ビケングラフィック株式会社■ECサイトで自社商品を販売する新事業を開始
1984年の設立以来、製版会社として技術を磨き、顧客のニーズに応えてきたビケングラフィック株式会社。二代目となり跡を引き継いだ小倉健社長に事業承継から新事業に関することまで話を伺った。
設備を絞ってアナログからデジタルに移行
今年5月、GC 東京に新規加入したビケングラフィック株式会社は、写真製版を主体に、企画、デザイン、色校正、印刷、出版、販促物の制作を事業展開している。
同社を率いる二代目の小倉社長は、大学を出てIT会社に就 職し、システムプログラマーとしてシステム開発に携わった。しかし、他社に勤務していても父親が築いた会社を継ぐかどうかの選択を、いずれは行わなければならないことは分かっていたという。「1年ほど経った頃、父親から会社を継ぐ意志があるのであれば継いでほしいという意向を受けて、話し合った末に跡を継ぐことを決断しました。それで IT 会社を1年半で退職し、弊社に入る前に印刷のことを学ぼうと、修行のつもりでオフ輪の印刷会社を探して途中入社したのです。そして、1年間勤務した後、2007年に弊社に入社しました」と、社長は同社に入るまでの経緯を話す。
同社は 2002年に、美健製版株式会社からビケングラフィック株式会社に社名変更してからデジタル化を進め、それまで 保有していた CTPやフィルムセッター、スキャナなどの製版関連設備を順次外に出していったという。
「機械を抱えて制作しても、作業効率を考えたり、低料金を強いられたりすると、機械を保有するメリットがなくなってくるわけです。それで思い切って機械を出して協力会社に外注することにしました。逆に言えば、協力会社の皆さんが安価で引き受けていただけたので、設備を維持していくコストを考えますと、保有する意義もないという判断になりました」と、外注を使うことで固定費の削減、得意業務を集中化していった。
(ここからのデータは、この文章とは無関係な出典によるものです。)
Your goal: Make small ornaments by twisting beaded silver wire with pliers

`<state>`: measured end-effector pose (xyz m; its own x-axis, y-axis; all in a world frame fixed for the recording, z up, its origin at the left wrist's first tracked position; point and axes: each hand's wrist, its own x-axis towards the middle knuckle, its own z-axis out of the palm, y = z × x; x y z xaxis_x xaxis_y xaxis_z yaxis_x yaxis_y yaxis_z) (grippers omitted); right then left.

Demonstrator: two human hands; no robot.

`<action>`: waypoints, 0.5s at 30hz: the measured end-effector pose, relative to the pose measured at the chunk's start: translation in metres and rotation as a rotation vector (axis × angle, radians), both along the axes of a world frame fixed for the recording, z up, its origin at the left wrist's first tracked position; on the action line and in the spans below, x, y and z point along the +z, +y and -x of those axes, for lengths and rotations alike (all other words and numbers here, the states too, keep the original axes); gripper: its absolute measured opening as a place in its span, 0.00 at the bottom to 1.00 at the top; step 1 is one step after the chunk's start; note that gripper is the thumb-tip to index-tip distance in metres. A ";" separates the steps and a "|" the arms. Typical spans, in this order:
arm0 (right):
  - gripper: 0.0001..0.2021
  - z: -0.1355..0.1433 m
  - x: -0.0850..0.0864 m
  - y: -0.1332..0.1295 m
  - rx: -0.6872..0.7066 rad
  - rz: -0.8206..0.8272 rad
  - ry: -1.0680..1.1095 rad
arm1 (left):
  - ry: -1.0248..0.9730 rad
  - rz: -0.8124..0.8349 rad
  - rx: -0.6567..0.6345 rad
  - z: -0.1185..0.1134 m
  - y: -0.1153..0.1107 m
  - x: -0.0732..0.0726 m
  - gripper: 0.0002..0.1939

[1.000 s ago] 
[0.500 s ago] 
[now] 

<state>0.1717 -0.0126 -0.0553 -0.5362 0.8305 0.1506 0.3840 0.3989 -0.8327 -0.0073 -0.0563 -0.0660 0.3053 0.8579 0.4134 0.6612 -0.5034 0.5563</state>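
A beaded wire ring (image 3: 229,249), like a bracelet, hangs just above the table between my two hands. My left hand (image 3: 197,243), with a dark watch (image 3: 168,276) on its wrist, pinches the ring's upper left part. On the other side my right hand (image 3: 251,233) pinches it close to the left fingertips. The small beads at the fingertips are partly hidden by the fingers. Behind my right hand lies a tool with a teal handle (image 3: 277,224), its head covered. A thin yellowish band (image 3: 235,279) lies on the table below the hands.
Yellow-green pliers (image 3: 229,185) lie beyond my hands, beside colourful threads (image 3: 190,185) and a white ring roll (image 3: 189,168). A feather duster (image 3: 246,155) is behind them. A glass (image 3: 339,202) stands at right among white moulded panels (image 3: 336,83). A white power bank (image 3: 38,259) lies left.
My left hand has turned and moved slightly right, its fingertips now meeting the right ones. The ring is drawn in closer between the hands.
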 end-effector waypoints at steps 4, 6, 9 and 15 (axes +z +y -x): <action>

現在はUVインクジェットプリンター2 台の他に、オンデマンド印刷機、カッティングプロッター、色校正機としてのインクジェットプリンターなど多用する機械のみを保有し、MacによるDTPで企画・デザインを主体とするカラーグラフィック制作に注力している。
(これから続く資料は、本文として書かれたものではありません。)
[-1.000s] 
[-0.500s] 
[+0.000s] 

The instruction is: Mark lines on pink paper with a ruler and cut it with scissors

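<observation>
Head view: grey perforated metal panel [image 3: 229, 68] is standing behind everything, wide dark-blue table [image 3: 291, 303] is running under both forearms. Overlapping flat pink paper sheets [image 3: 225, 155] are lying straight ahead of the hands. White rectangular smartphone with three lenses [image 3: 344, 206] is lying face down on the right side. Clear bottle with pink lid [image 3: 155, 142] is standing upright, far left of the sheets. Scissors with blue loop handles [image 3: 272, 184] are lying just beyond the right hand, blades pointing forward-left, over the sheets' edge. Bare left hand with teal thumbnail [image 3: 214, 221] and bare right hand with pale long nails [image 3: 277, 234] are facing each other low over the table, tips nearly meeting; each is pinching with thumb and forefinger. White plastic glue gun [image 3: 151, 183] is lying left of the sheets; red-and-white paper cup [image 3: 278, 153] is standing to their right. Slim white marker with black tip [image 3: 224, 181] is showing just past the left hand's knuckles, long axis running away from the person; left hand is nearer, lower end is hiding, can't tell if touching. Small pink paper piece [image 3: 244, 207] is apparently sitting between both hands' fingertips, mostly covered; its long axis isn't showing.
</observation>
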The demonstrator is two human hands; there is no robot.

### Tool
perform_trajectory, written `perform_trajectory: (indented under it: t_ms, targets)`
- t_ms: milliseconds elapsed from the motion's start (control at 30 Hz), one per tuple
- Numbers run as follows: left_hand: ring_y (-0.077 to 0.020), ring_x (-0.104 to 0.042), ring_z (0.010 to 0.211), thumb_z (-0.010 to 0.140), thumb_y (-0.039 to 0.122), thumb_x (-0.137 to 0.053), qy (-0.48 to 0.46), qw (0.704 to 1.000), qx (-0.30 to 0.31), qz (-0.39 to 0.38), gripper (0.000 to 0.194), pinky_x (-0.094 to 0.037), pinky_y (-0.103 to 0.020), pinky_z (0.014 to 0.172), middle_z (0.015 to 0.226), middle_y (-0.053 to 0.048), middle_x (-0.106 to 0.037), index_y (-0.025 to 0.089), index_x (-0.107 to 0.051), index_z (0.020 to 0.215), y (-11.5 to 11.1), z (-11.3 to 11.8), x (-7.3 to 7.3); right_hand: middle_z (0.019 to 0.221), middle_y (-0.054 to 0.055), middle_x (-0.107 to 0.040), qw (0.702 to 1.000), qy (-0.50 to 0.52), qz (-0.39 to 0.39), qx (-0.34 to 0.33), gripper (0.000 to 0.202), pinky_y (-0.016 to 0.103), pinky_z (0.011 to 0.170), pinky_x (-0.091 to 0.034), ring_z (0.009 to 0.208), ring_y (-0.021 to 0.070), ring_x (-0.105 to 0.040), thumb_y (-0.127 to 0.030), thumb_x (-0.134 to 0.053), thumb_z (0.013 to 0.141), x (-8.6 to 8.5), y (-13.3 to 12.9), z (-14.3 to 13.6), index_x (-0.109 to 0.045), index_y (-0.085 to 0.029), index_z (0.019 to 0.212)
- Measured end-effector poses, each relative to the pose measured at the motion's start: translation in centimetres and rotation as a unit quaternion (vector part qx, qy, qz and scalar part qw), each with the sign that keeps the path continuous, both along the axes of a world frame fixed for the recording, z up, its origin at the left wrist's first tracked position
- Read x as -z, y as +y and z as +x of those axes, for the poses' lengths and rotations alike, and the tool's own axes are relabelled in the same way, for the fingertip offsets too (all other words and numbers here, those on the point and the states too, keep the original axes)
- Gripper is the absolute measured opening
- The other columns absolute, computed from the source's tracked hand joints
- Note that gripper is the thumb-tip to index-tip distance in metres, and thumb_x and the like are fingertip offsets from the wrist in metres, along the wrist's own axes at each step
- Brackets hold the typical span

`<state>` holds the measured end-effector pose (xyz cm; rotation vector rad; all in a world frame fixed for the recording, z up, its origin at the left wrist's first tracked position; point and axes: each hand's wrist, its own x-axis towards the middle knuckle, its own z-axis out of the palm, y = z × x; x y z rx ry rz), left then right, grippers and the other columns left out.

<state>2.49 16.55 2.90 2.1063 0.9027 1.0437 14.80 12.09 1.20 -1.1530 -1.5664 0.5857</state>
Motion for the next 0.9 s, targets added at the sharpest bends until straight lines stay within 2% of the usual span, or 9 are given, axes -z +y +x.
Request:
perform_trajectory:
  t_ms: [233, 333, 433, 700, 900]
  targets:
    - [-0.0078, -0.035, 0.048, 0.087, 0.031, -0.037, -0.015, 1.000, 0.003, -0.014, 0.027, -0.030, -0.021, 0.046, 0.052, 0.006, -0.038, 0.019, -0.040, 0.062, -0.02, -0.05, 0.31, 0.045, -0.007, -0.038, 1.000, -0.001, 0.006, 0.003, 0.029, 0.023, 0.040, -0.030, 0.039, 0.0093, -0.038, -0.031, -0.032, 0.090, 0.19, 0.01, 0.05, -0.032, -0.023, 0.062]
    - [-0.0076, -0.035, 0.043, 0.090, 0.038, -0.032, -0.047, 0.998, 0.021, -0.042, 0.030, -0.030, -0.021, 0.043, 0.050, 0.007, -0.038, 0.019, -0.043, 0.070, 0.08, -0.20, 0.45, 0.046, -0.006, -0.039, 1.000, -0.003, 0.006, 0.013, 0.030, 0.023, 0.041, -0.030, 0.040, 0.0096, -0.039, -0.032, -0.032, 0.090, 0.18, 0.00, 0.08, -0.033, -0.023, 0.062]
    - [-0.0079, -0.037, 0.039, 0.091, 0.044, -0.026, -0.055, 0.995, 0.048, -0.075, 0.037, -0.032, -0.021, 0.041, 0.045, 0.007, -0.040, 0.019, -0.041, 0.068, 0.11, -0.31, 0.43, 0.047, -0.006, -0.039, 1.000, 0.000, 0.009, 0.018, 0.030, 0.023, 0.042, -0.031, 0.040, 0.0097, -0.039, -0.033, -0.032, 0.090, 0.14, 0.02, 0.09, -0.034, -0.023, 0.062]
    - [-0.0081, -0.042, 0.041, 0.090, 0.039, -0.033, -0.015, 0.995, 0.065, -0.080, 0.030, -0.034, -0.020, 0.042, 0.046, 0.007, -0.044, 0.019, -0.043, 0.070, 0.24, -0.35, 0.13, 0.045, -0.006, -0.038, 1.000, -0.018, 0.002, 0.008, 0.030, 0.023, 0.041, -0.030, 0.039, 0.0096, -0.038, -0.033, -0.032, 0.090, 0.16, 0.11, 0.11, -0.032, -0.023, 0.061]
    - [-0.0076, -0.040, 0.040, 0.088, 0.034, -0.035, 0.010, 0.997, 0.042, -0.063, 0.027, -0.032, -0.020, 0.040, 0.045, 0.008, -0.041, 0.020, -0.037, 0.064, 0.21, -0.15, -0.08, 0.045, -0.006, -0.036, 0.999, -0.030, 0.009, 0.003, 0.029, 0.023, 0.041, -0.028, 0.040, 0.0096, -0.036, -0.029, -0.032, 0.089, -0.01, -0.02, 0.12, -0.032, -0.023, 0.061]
「フラットベッドのUVインクジェットプリンターはかなり高画質で使い勝手があります。アクリル板や厚手の紙を印刷し、販促 POP や什器製作に使用しています」とのことだ。
得意先とコラボし独自商品の販売に乗り出す
同社の得意とするものは、1つはアナログ時代から培った製版技術を活かして、高度な要求に応える色調補正や画像修正が挙げられる。また、パッケージや什器の設計・デザインも顧客のイメージやコンセプトを汲んで制作し信頼を得ている。
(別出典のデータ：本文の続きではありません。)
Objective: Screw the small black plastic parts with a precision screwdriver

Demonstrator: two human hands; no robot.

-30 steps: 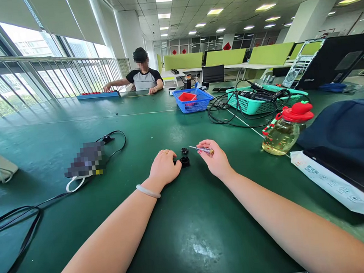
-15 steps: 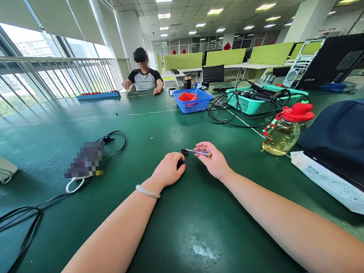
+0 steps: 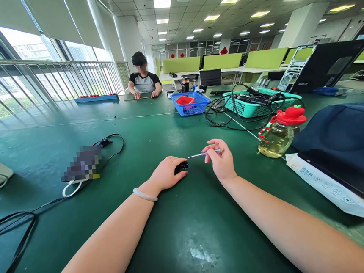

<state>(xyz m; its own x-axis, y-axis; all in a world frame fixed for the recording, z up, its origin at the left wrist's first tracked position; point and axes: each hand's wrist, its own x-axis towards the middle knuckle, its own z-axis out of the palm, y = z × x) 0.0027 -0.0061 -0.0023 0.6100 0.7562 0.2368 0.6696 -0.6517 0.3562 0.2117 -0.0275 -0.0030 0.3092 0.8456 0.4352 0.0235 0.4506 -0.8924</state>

「顧客は広告代理店やパッケージ制作会社、紙器・什器の加工会社、アセンブリも行う総合印刷会社、販促物を作っている会社などからの依頼が多いです。具体的にはゴルフ関連、化粧品、日用品、雑貨などの販促物の制作に携わっています。また、地元の蔵前には玩具メーカーが多いですから、玩具のパッケージ制作なども受注しています」。
コロナ禍ではあるが、景気の見通しについては、「オリンピックが終わり、広告代理店を通じて新商品や新しい販促物の制作が動き始めてきているため、秋口から業績が回復してくるのではないかと期待しています」とのこと。
また同 社 は、EC 事 業 部 を設けEC サイトを立ち上げて自社商品を販売する新事業に乗り出した。現在、商品を企画している段階で、一つひとつサイトにアップして販売していくという。ECサイトの仕組みは市販のものを導入するとのことだが、「商品は BtoC 向けで、全て社内でアイデアを出して企画・制作し、オリジナル商品を販売します」とのことだ。
商品について尋ねたところ、「既にいくつか商品案は出てきていて、後はサンプル品を作って撮影する段階です。お客様の中に複雑な紙製品の展開図などを具現化してくれる設計会社がいますから、そこと協力体制を築いて商品開発を進めていくつもりです」と、紙製のオリジナル商品案に触れた。
「設計会社はお客様であり、協力会社でもあるという関係ですから、弊社から相談もできますし、お客様の事業の特徴も知っていますから、設計の仕事が入ってきた時に依頼しやすいこともあります。連携が取りやすいのがメリットです」と、顧客とWin-Win の関係を築いて新事業への意欲を示す。